MRTG and the discipline of graphing what you measure

I have been running MRTG — Tobi Oetiker's Multi Router Traffic Grapher — on my home network for about three months. It produces small line-graphs of traffic counters from any SNMP-speaking device. The graphs are not pretty by modern standards. They are, however, the most useful operational tool I have installed since I started.

I want to write about MRTG specifically and about the discipline it has forced on me, which generalises beyond the specific tool.

What MRTG does

Mechanically, MRTG is small. A cron job runs every five minutes and polls SNMP counters from the devices you have configured. It writes the values into compact log files. A separate run regenerates HTML pages with embedded graphs from those logs.

The graphs show four time-scales by default — last 24 hours, last week, last month, last year. The most recent points are exact; the older points are aggregated. The result is a set of small images that show you, at a glance, how each measured value has behaved over time.

The original use case was network traffic on routers — bytes in and bytes out per interface. MRTG can graph anything an SNMP counter can produce, which is essentially anything. People graph CPU usage, memory usage, disk usage, queue depth, mail volume, login attempts. The tool is general.

What it has actually changed for me

Three things, in order of how often they bite.
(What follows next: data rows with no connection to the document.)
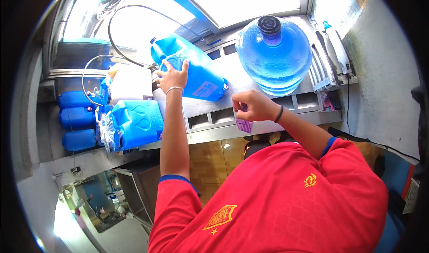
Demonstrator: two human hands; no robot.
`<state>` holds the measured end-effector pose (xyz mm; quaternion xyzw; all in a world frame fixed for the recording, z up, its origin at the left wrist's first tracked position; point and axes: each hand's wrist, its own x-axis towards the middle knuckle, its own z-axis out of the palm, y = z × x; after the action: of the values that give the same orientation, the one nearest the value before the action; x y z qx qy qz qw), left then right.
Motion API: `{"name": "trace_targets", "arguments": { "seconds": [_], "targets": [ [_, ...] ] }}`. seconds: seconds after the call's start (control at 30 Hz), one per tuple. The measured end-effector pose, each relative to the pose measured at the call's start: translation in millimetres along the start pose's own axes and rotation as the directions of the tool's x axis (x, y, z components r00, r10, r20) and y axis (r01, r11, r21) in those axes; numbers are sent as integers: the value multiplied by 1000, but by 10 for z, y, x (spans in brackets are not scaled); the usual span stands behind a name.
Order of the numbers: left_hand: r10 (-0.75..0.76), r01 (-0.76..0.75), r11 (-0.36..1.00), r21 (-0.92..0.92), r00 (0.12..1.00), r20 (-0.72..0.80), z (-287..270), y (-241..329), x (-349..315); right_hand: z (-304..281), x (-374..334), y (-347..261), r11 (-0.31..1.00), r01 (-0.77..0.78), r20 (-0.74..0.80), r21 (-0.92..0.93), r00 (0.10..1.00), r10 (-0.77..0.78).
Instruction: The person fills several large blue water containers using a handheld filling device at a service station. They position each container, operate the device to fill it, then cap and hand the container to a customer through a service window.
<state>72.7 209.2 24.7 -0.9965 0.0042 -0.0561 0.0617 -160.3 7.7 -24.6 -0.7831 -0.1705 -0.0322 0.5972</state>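
Note:
A translucent blue square-sided jug point(196, 72) stands on the metal counter in front of me. My left hand point(173, 78) is curled over a round blue cap point(177, 61) on the near left side of that jug, fingers around its edge. My right hand point(254, 106) is held over the counter's front edge, fingers closed on a thin purple plastic piece point(244, 125) that hangs below the fist. The part inside the fist is hidden. Right of the jug stands a large round blue water bottle point(273, 56) with a dark printed seal over its neck.
At the left are another blue jug point(138, 124) with plastic wrap near its cap, a whitish container point(132, 82) and several stacked blue containers point(78, 118). A black hose point(110, 27) arches over them. A white-and-blue heat-gun-like device point(338, 51) with a cord stands at the right wall.

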Motion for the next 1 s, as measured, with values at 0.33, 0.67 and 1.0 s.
{"name": "trace_targets", "arguments": {
  "seconds": [0.33,0.67,1.0],
  "targets": [
    [731,-758,624,-192,652,-201,39,-766,397,11,97,141,981,-183,-126,68,974,190],
    [87,-93,995,-45,989,-120,43,-154,-60,204,175,-19,933,-263,-364,245,867,340],
    [470,-694,188,-695,685,-556,18,-895,-686,524,550,-500,854,-168,-238,492,918,318]
  ]
}}
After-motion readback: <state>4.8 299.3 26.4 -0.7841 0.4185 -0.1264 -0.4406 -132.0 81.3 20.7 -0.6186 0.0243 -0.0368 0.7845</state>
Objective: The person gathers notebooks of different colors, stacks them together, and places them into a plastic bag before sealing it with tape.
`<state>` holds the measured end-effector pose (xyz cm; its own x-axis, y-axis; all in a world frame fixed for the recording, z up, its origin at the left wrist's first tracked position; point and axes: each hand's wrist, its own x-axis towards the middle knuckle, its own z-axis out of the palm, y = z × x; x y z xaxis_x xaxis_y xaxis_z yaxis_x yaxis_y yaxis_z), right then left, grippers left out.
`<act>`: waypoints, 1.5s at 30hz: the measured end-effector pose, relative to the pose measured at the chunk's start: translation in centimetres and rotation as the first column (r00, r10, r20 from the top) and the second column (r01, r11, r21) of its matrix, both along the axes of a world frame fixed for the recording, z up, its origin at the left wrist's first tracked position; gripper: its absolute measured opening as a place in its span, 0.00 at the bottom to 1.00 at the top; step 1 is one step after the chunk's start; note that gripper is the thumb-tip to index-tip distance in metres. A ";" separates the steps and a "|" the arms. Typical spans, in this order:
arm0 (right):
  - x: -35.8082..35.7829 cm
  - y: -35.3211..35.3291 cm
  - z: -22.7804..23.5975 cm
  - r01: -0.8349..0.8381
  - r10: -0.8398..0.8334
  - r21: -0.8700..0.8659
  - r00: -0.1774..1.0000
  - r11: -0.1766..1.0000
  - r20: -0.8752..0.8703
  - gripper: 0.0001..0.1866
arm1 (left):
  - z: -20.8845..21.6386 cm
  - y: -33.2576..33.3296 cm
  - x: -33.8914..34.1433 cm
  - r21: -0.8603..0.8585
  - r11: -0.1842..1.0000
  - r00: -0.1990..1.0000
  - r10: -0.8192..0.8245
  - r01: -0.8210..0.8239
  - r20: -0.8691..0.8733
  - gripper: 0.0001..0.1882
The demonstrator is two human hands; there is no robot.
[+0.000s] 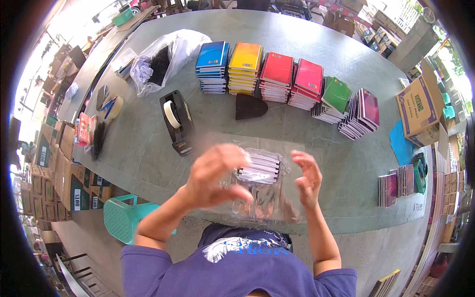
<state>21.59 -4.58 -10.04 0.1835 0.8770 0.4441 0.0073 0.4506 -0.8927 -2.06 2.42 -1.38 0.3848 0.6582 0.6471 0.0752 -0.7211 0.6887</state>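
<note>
A small stack of notebooks [261, 167], white page edges and dark bindings showing, lies on the table near my body. A clear plastic bag [289, 198] surrounds it, its loose film spread toward me. My left hand [215, 173] is raised at the stack's left side, slightly blurred, thumb and fingers apart. To the right of the stack, my right hand [308, 178] is also lifted, its fingers curved and apart. Neither hand holds anything that I can see. Beyond my left hand stands a black tape dispenser [185, 126] with a pale roll.
Spiral notebook stacks in blue [212, 54], yellow [246, 57], red [277, 69], green [337, 94] and maroon [368, 106] arc across the grey-green table [297, 29]. A dark pad [250, 107] lies before them. A cardboard box [418, 111] stands right; a green stool [121, 218] sits below left.
</note>
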 end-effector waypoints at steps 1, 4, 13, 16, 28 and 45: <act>0.6 -1.2 -1.6 0.049 -0.033 -0.065 0.973 0.997 0.227 0.25 | 0.8 -0.7 0.0 0.123 0.986 0.948 -0.070 0.113 -0.309 0.27; -2.5 -3.7 -5.0 0.114 -0.091 -0.192 0.988 0.975 0.123 0.25 | -0.1 -1.7 1.1 0.269 0.935 0.732 0.015 0.231 -0.681 0.23; -1.9 -2.3 -1.4 0.104 -0.250 0.232 0.553 0.967 0.795 0.28 | -0.6 -6.5 -1.6 0.502 0.738 0.647 0.118 0.451 -0.753 0.11; -1.6 -1.2 -0.4 -0.011 -0.204 0.238 0.478 0.971 0.855 0.27 | -0.4 -6.0 -2.2 0.499 0.698 0.730 -0.050 0.514 -0.681 0.11; -2.3 -0.8 -0.3 -0.125 -0.143 0.217 0.436 0.968 0.889 0.23 | -0.6 3.9 2.4 0.354 0.893 0.763 0.020 0.277 -0.646 0.14; -1.7 -1.6 -0.6 -0.117 -0.008 0.059 0.399 0.991 0.917 0.25 | 1.5 5.4 4.2 0.325 0.697 0.464 -0.012 0.639 -0.886 0.07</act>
<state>19.84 -6.15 -10.60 -0.4328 0.8099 0.3958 0.7622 0.5632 -0.3191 2.11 7.85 0.10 0.9961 -0.0094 0.0875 -0.0030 -0.9973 -0.0728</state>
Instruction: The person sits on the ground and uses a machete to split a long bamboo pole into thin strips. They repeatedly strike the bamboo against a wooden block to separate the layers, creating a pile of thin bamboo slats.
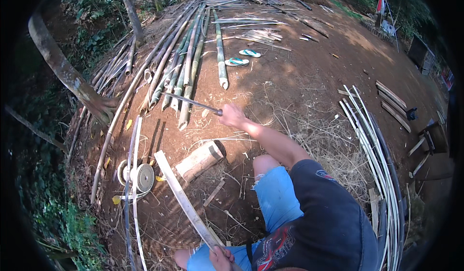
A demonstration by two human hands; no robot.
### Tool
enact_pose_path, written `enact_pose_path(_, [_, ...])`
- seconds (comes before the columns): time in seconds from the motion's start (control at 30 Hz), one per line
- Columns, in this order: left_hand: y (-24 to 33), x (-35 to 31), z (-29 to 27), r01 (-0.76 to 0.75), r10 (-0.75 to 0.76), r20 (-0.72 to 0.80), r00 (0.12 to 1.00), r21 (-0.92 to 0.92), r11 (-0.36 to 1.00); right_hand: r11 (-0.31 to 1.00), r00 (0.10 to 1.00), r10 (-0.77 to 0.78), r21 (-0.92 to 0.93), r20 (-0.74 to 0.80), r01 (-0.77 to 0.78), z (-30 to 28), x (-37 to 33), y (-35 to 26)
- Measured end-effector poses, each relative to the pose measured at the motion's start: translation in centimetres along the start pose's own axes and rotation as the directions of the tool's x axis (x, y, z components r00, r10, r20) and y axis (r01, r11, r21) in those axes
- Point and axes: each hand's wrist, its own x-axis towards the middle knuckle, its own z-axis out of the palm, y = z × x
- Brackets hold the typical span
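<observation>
Both hands are closed, each on a separate object. Right hand (233, 116) grips the handle of a long knife (193, 102); the arm is extended forward, and the blade points left and slightly away from the person, its tip overlapping the near ends of the poles (192, 56) in view. Left hand (221, 259) grips the near end of a slat (185, 198), close to the body at the lower edge. The slat extends forward and to the left from this hand, its far end raised in view beside the log (199, 162); contact between slat and log cannot be determined. The knife is positioned beyond the log and well apart from the slat. A spool (145, 178) is located left of the slat, next to two narrow strips (136, 193). Shavings (321, 150) cover the soil to the right of the right forearm. Sandals (237, 62) lie beyond the right hand, beside a green pole.
</observation>
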Motion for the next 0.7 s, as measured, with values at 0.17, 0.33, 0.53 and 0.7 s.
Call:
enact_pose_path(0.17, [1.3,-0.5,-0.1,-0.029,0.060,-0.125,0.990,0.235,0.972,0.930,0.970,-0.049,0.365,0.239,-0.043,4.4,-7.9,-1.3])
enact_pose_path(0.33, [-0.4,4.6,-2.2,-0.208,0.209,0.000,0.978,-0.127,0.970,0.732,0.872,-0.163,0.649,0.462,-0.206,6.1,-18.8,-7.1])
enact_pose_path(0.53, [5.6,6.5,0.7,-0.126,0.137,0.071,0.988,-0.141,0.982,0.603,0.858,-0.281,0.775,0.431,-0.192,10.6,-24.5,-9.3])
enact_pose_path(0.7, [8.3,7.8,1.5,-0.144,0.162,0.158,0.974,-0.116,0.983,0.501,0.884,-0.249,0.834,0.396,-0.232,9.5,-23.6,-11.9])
I now know what 'normal' looks like for my network. Before MRTG, I had a vague sense that my outbound bandwidth peaked in the evenings. I knew this because I had occasionally noticed slow downloads. After MRTG, I can read off, for any hour of any day of the past month, exactly what the traffic was. This means anomalies are visible. A spike in outbound traffic at 3am on a Tuesday is now obvious, where before it would have been invisible.

I can correlate cause and effect across the network. When something feels slow, I can look at the graphs for the router, the file server, and the workstation simultaneously, and see whether the bottleneck is one of them or all of them or none of them. This kind of multi-point view is essentially impossible without persistent measurement.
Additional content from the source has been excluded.